GIVEN DATA:
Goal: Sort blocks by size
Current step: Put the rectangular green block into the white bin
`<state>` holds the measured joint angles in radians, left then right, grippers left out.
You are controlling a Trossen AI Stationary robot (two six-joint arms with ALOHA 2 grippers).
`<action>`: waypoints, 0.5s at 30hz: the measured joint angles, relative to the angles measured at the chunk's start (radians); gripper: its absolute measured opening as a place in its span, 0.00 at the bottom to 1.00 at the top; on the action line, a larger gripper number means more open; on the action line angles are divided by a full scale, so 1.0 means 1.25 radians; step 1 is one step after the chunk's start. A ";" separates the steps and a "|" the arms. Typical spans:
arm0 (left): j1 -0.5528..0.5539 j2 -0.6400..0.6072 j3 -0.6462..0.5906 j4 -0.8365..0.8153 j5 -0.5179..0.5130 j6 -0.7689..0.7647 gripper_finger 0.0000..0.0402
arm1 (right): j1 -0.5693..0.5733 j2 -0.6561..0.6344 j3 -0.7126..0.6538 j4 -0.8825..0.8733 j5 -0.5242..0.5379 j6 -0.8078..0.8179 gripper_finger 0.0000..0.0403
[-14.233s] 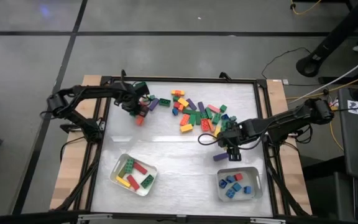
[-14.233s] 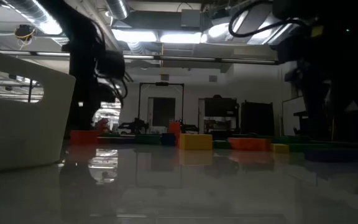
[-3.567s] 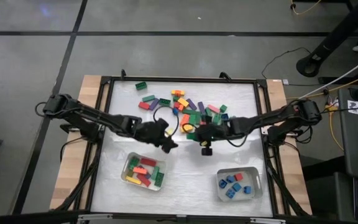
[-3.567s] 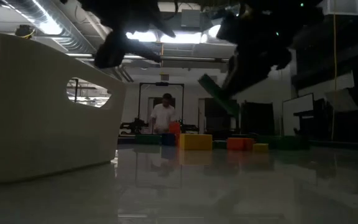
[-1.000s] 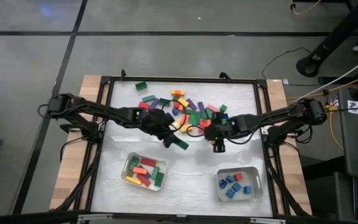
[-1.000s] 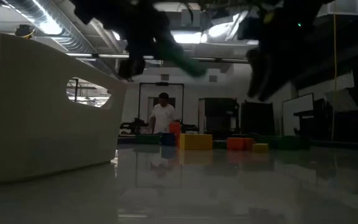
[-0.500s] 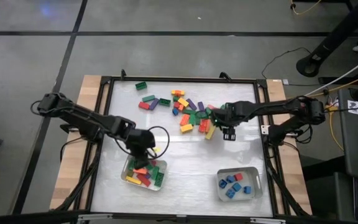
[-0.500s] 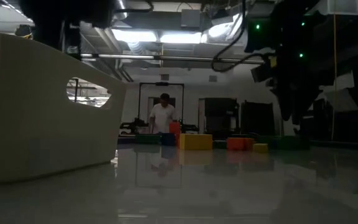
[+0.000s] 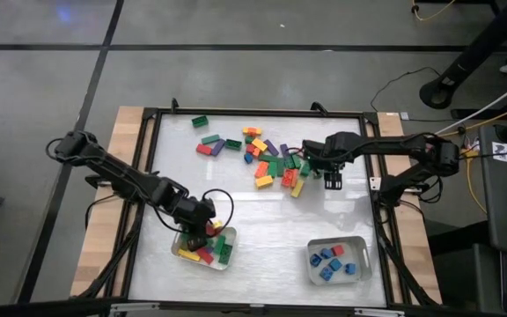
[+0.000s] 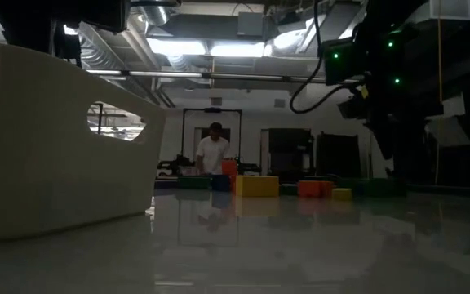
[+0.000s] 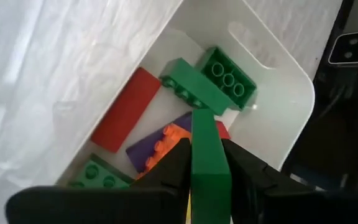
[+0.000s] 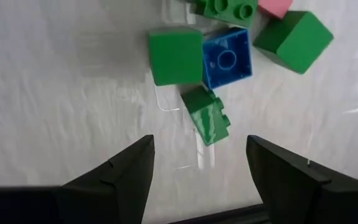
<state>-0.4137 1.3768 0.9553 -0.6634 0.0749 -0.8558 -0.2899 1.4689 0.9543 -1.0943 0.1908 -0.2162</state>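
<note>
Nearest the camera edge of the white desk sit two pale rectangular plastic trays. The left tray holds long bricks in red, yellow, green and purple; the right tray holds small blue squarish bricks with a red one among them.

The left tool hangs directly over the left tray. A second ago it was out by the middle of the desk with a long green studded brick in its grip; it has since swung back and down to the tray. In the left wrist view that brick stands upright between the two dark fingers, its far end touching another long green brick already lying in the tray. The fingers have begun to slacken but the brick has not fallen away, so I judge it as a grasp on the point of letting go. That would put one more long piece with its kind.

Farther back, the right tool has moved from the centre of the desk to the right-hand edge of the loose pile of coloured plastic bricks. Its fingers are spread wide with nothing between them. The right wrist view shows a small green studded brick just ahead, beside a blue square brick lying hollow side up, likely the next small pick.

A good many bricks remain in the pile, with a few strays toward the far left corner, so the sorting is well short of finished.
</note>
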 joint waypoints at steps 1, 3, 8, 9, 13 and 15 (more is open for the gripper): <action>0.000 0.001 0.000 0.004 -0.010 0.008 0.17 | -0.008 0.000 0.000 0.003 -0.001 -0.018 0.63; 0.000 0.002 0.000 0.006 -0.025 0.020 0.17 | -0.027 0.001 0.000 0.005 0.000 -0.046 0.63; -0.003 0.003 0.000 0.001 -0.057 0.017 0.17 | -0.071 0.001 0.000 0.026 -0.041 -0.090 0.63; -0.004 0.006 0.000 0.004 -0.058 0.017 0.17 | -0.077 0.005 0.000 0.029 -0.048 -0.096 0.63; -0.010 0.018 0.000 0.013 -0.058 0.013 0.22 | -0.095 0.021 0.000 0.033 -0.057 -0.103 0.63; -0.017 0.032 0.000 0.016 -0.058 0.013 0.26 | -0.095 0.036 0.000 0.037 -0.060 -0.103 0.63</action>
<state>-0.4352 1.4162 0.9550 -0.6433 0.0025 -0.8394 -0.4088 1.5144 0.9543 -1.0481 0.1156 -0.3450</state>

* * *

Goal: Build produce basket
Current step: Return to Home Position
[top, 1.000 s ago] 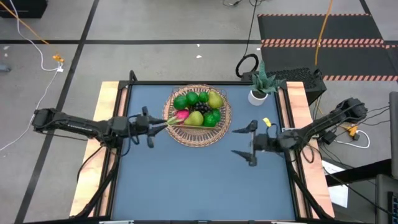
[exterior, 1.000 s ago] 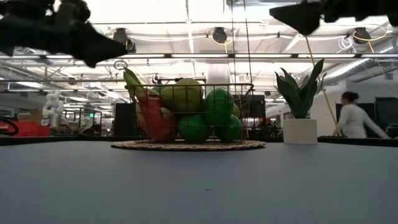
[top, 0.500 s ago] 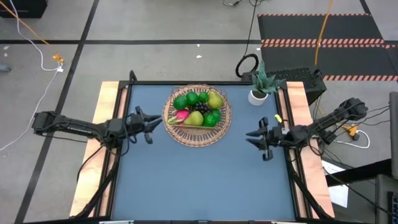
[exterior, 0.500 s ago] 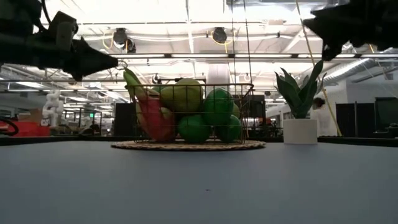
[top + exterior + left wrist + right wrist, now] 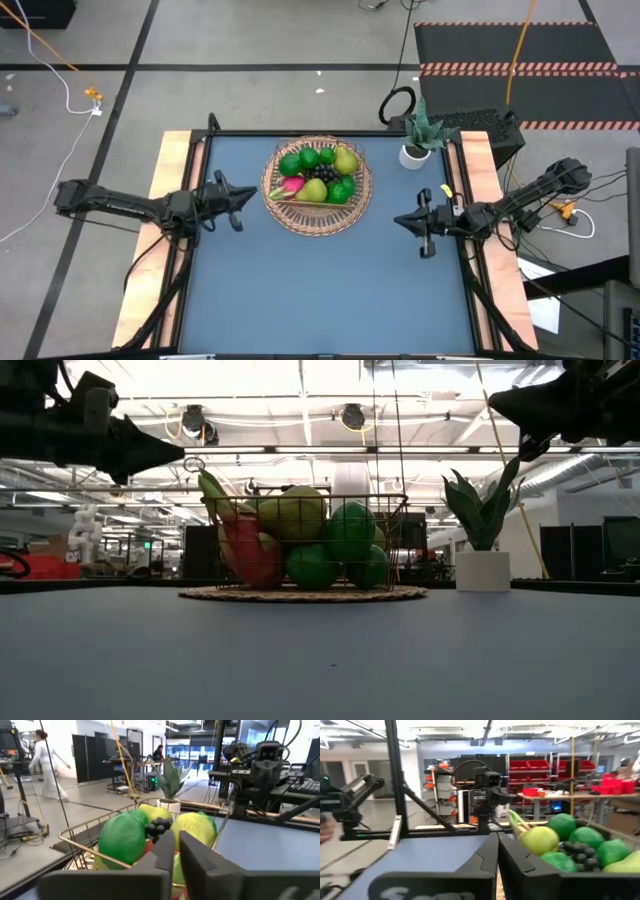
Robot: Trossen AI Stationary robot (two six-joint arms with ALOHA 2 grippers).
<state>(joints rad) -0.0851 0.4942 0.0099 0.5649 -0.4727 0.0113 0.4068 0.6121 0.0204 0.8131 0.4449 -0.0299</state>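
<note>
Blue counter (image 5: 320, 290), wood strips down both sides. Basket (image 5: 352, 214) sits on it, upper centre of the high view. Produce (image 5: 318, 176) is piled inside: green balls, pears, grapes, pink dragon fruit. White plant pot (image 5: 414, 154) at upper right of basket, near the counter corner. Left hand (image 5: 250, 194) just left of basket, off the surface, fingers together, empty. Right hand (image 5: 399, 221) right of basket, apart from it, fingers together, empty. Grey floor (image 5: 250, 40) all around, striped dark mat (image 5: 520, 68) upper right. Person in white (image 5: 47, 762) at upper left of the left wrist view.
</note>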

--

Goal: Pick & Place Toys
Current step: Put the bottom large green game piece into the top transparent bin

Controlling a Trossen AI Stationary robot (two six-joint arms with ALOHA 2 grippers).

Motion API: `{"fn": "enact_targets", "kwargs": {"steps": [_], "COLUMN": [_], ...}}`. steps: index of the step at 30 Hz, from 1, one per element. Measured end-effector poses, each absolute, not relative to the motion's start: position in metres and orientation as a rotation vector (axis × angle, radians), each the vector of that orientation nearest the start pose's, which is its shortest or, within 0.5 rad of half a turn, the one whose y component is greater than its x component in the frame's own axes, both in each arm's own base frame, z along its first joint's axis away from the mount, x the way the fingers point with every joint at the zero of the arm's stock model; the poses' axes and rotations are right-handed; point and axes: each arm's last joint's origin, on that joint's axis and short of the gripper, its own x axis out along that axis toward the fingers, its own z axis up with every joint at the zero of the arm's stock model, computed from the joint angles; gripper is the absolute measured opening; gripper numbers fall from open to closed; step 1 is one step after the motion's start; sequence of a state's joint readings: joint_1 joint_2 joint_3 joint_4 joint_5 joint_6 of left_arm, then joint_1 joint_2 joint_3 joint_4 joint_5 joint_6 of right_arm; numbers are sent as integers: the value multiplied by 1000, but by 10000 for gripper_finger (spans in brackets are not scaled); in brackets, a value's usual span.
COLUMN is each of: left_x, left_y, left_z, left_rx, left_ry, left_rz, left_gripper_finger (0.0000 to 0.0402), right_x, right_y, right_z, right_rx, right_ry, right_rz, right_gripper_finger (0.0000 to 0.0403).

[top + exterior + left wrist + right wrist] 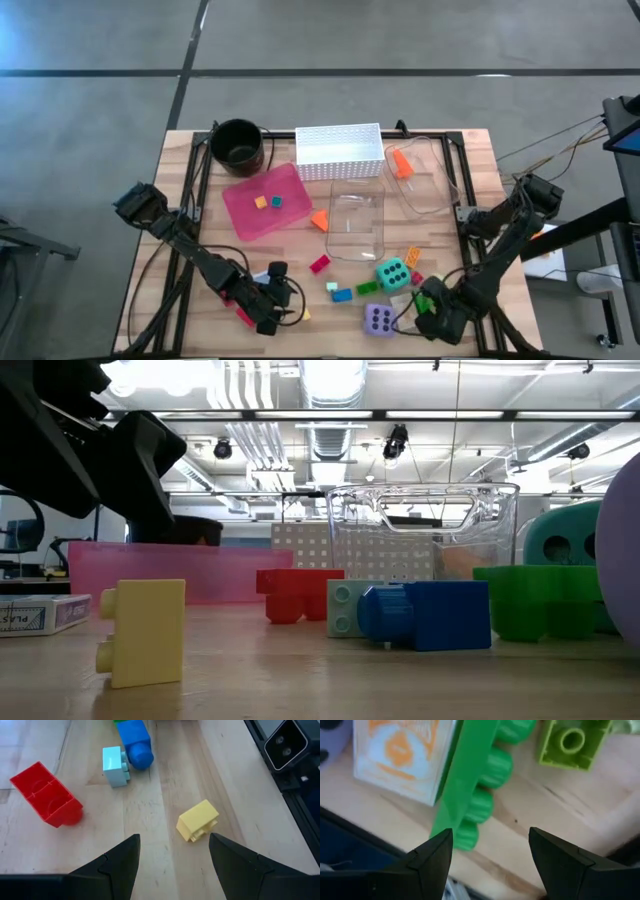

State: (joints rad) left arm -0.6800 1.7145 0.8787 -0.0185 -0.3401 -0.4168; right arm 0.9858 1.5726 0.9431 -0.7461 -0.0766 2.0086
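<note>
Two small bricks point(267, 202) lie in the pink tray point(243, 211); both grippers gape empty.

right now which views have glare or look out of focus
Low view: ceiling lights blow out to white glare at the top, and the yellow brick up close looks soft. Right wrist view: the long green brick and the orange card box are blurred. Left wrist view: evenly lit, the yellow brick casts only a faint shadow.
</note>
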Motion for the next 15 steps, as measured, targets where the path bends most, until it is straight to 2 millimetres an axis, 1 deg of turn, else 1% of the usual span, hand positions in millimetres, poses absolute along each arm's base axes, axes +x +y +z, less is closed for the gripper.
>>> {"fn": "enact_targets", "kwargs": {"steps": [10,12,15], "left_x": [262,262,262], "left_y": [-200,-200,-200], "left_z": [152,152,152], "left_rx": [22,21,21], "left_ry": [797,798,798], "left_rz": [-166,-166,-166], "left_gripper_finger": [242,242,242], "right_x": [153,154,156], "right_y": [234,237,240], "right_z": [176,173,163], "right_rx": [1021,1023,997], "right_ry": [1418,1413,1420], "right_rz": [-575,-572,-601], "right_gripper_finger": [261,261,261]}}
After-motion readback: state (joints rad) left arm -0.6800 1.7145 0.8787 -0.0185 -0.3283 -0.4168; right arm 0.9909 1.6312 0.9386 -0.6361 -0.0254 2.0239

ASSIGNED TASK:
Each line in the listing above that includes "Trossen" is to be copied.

EXERCISE SOLUTION:
You are controlling a Trossen AI Stationary robot (two six-joint arms with ALOHA 2 grippers).
Robot: Trossen AI Stationary robot (two six-joint arms with ALOHA 2 grippers).
Controlling a Trossen AI Stationary robot (two six-joint arms with ALOHA 2 grippers).

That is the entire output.